Winter’s cold lifts Hellenic Petroleum

The spell of bad weather at the beginning of the year might have hurt consumers but to oil refiner Hellenic Petroleum, the cold snap was heaven-sent as it boosted demand for heating oil and, in turn, the company’s profits in the first quarter of the year. The oil refiner lifted consolidated pretax profits in the first quarter of the year by 156 percent to 45.9 million euros from 17.9 million euros. Earnings before interest, tax, depreciation and amortisation (EBITDA) rose by 49 percent to 75.1 million euros. The figures were calculated according to International Accounting Standards. Athanasios Karachalios, managing director, said the sharp growth in profitability was due to the increased demand for heating oil brought on by the cold weather at the beginning of the year. Sales of heating oil were up by 12.4 percent in the first quarter. He said first-quarter results also benefited from the jump in oil prices at the end of March, shortly after the company had increased its reserves. The improvement in the petrochemical sector, helped by higher sales of two new products, and increased profits from the marketing division also boosted first-quarter figures. Marketing subsidiary Eko-Elda posted «a spectacular increase in sales,» contributing to a 5-million-euro profit in the first quarter of the year compared with a loss of 3.9 million euros last year, said Karachalios. Hellenic Petroleum’s profits are more due to an improvement in accounting than organic growth, said Dimitris Nikolos, head of research at Kappa Securities. «There is organic growth but not as much as the accounting profit, resulting from the higher valuation of the company’s inventory,» he said. He said a drop in international oil prices could have a significant impact on Hellenic Petroleum’s profitability. Hellenic Petroleum is due to launch a marketing venture in Bulgaria next month, marking its expansion into the Balkans.
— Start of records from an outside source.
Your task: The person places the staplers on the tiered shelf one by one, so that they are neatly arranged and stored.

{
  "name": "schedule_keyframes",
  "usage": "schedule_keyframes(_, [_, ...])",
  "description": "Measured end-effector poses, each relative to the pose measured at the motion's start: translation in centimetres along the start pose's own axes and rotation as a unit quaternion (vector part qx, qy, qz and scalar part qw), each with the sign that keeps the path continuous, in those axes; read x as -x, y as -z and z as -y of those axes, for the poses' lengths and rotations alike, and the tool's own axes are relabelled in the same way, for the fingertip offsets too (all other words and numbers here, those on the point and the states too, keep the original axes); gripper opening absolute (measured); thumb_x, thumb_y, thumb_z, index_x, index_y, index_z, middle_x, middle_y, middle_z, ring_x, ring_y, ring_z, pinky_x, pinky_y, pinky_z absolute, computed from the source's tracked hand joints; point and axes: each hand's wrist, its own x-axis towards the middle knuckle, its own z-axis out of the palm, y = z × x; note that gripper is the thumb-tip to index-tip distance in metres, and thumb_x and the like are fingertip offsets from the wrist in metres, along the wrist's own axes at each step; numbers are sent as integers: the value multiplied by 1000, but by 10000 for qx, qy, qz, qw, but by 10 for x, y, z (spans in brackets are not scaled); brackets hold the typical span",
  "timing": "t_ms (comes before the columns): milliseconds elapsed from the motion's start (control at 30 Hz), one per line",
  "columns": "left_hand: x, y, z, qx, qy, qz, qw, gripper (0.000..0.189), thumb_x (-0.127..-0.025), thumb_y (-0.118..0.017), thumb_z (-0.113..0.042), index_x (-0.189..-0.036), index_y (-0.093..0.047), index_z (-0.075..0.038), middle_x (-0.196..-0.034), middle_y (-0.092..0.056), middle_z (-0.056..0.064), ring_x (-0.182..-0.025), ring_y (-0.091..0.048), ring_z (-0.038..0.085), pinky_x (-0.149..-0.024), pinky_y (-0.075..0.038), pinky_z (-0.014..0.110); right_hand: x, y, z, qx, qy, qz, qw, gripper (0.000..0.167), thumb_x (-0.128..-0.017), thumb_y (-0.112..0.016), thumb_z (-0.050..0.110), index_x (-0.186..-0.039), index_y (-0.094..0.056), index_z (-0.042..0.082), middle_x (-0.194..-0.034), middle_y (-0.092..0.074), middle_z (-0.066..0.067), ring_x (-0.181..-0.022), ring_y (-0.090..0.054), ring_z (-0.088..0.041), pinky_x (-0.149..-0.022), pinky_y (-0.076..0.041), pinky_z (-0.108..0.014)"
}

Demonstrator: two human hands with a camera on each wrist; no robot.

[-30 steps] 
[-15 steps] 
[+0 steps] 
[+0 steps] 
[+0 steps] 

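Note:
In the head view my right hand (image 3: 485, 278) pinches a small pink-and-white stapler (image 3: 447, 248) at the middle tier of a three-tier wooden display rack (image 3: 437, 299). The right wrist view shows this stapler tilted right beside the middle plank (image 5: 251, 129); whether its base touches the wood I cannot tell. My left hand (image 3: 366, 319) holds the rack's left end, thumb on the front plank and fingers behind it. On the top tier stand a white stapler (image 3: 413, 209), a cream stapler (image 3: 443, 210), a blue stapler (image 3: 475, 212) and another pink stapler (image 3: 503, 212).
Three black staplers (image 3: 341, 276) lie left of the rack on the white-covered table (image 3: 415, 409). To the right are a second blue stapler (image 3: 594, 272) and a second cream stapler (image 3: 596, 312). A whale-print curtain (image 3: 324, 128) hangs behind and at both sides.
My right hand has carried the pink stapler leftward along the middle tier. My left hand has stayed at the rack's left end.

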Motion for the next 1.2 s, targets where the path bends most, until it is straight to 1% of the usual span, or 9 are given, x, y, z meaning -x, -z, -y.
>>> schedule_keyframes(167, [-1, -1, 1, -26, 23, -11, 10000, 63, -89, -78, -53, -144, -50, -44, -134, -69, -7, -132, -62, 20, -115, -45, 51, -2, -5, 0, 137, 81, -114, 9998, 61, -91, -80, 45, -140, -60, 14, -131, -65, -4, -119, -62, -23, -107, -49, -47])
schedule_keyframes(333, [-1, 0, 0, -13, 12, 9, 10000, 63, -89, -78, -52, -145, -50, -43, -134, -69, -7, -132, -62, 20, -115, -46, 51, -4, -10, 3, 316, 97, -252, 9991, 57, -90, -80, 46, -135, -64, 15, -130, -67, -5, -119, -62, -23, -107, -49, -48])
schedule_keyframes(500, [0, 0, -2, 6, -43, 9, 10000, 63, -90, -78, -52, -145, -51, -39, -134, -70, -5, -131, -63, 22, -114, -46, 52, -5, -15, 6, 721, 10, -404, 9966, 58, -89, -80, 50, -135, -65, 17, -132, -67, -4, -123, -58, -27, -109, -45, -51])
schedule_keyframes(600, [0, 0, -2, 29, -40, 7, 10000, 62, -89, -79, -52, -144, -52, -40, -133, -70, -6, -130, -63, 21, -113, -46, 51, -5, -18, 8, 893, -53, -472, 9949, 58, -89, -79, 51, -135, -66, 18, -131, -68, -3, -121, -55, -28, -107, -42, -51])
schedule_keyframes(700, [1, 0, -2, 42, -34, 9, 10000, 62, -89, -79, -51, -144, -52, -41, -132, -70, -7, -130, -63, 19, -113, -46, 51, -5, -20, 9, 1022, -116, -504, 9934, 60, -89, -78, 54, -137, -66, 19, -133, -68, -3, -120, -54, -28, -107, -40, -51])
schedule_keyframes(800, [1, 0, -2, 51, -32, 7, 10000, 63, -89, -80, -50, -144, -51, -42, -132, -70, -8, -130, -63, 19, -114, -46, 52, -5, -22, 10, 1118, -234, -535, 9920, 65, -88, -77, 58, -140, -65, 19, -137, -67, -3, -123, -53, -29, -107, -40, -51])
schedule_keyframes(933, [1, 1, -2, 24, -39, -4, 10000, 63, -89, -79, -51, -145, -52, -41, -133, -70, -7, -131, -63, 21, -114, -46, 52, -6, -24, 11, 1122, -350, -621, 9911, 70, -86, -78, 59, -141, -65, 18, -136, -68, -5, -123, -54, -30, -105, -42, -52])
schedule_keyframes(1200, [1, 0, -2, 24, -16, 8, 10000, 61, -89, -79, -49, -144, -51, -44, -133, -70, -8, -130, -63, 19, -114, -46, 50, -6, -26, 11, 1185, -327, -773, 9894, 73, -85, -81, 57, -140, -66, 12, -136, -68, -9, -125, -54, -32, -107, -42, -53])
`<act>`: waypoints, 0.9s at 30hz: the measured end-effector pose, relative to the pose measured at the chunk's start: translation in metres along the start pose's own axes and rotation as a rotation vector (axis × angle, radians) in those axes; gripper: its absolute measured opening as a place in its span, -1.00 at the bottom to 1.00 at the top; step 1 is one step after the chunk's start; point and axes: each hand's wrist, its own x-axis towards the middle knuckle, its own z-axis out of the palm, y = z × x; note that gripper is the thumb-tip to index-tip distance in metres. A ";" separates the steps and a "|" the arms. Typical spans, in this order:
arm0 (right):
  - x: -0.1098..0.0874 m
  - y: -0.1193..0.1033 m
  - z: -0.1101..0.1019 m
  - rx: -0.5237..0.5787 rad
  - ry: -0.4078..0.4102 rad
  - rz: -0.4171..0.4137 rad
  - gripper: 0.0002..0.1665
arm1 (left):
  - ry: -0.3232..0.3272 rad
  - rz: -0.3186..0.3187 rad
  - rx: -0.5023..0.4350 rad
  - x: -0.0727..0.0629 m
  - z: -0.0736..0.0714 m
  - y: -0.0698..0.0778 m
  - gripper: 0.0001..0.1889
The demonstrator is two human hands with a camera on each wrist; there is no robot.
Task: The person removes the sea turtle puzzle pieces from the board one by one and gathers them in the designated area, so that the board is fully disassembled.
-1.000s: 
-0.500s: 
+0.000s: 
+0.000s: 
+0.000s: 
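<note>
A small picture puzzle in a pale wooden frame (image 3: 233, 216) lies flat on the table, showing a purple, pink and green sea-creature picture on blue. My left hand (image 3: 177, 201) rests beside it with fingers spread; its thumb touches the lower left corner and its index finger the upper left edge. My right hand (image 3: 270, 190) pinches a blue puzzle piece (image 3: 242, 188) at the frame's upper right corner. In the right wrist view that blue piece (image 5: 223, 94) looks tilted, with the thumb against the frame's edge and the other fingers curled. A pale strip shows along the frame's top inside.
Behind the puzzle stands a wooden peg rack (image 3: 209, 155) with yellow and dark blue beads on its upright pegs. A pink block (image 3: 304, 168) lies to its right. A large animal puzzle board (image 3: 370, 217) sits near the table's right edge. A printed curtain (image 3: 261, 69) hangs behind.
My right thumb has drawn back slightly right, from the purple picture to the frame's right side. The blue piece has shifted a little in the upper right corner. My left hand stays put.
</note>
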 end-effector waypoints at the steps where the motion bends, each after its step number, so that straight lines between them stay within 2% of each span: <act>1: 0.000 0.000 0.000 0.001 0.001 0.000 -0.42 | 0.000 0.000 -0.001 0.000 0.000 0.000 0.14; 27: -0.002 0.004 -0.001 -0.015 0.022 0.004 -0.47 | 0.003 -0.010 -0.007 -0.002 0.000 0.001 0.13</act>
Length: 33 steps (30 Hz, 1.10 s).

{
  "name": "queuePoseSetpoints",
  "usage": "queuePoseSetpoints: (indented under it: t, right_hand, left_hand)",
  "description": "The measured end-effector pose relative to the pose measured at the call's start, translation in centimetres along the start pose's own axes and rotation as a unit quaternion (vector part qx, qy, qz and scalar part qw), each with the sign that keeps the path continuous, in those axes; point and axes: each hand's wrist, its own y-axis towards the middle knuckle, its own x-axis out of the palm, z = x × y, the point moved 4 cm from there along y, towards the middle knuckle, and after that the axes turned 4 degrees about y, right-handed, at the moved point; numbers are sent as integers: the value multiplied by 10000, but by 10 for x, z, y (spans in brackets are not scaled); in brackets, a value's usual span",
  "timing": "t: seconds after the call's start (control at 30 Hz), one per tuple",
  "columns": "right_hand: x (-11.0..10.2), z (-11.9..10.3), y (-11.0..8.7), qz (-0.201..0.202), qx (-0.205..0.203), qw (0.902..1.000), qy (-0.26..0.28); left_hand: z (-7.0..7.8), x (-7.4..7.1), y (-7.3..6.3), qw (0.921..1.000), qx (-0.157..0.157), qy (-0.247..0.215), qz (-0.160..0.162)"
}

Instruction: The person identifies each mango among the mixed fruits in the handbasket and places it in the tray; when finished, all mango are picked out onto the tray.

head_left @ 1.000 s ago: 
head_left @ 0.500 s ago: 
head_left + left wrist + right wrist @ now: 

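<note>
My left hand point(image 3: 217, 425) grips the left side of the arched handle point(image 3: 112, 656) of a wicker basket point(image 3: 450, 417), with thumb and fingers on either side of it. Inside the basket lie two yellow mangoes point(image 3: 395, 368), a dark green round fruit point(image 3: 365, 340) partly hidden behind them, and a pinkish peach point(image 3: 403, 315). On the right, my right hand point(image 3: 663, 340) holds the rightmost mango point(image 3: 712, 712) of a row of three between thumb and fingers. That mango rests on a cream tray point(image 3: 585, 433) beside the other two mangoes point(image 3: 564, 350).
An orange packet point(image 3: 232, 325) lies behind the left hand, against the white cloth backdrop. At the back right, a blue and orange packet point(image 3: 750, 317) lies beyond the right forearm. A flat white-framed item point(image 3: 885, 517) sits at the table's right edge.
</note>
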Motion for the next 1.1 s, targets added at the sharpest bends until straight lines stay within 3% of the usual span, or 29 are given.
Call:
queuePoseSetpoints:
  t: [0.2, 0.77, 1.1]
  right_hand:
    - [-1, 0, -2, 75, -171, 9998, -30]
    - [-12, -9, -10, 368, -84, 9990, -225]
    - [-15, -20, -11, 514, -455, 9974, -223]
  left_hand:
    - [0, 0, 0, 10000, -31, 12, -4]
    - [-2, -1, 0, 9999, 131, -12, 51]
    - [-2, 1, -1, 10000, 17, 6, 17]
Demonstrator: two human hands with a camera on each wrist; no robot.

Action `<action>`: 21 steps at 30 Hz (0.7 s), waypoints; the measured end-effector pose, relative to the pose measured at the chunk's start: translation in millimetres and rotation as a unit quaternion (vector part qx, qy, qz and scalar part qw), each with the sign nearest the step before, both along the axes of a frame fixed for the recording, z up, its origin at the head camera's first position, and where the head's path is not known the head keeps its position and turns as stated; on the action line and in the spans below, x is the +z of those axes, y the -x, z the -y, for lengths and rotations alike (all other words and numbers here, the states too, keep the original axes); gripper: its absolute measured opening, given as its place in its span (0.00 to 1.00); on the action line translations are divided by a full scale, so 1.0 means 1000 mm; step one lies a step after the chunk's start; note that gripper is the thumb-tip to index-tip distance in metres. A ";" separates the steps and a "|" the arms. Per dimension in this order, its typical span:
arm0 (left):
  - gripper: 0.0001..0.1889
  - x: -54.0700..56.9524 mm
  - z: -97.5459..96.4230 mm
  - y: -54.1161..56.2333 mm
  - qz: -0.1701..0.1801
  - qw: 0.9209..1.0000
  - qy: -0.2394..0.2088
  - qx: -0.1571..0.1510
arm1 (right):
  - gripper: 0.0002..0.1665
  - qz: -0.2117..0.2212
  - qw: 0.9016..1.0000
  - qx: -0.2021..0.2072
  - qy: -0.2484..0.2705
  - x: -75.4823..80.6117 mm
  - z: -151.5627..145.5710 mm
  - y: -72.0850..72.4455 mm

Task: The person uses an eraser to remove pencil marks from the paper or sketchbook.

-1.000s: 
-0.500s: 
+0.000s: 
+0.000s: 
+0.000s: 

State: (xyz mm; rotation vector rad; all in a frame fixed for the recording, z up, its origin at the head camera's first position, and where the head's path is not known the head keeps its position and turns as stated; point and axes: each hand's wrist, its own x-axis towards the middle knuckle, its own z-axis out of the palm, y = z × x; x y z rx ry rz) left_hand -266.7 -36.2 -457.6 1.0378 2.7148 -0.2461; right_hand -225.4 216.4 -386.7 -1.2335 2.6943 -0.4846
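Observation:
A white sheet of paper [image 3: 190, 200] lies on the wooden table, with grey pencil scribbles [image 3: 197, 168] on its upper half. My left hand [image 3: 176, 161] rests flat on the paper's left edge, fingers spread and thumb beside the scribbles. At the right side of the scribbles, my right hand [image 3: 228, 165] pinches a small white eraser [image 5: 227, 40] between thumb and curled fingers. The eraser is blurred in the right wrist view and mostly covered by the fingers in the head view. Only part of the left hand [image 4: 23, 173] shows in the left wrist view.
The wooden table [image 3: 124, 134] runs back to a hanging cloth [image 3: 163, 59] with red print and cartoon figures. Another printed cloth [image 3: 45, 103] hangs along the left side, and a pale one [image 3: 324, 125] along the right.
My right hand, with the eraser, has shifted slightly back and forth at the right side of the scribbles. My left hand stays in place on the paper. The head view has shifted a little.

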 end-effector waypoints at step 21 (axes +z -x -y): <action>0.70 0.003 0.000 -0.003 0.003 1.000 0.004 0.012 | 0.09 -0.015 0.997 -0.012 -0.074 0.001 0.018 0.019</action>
The company, which will compete with UK group Shell and Austria’s OMV, is aiming for a 20-25 percent market share. Hellenic Petroleum is also present in the former Yugoslav Republic of Macedonia and Belgrade. The government is due to hold talks soon with its sole bidder, the consortium of Latsis Group and Russian oil group Lukoil, for a 23-percent stake in Hellenic Petroleum. The joint bid offers 7.5 euros per share.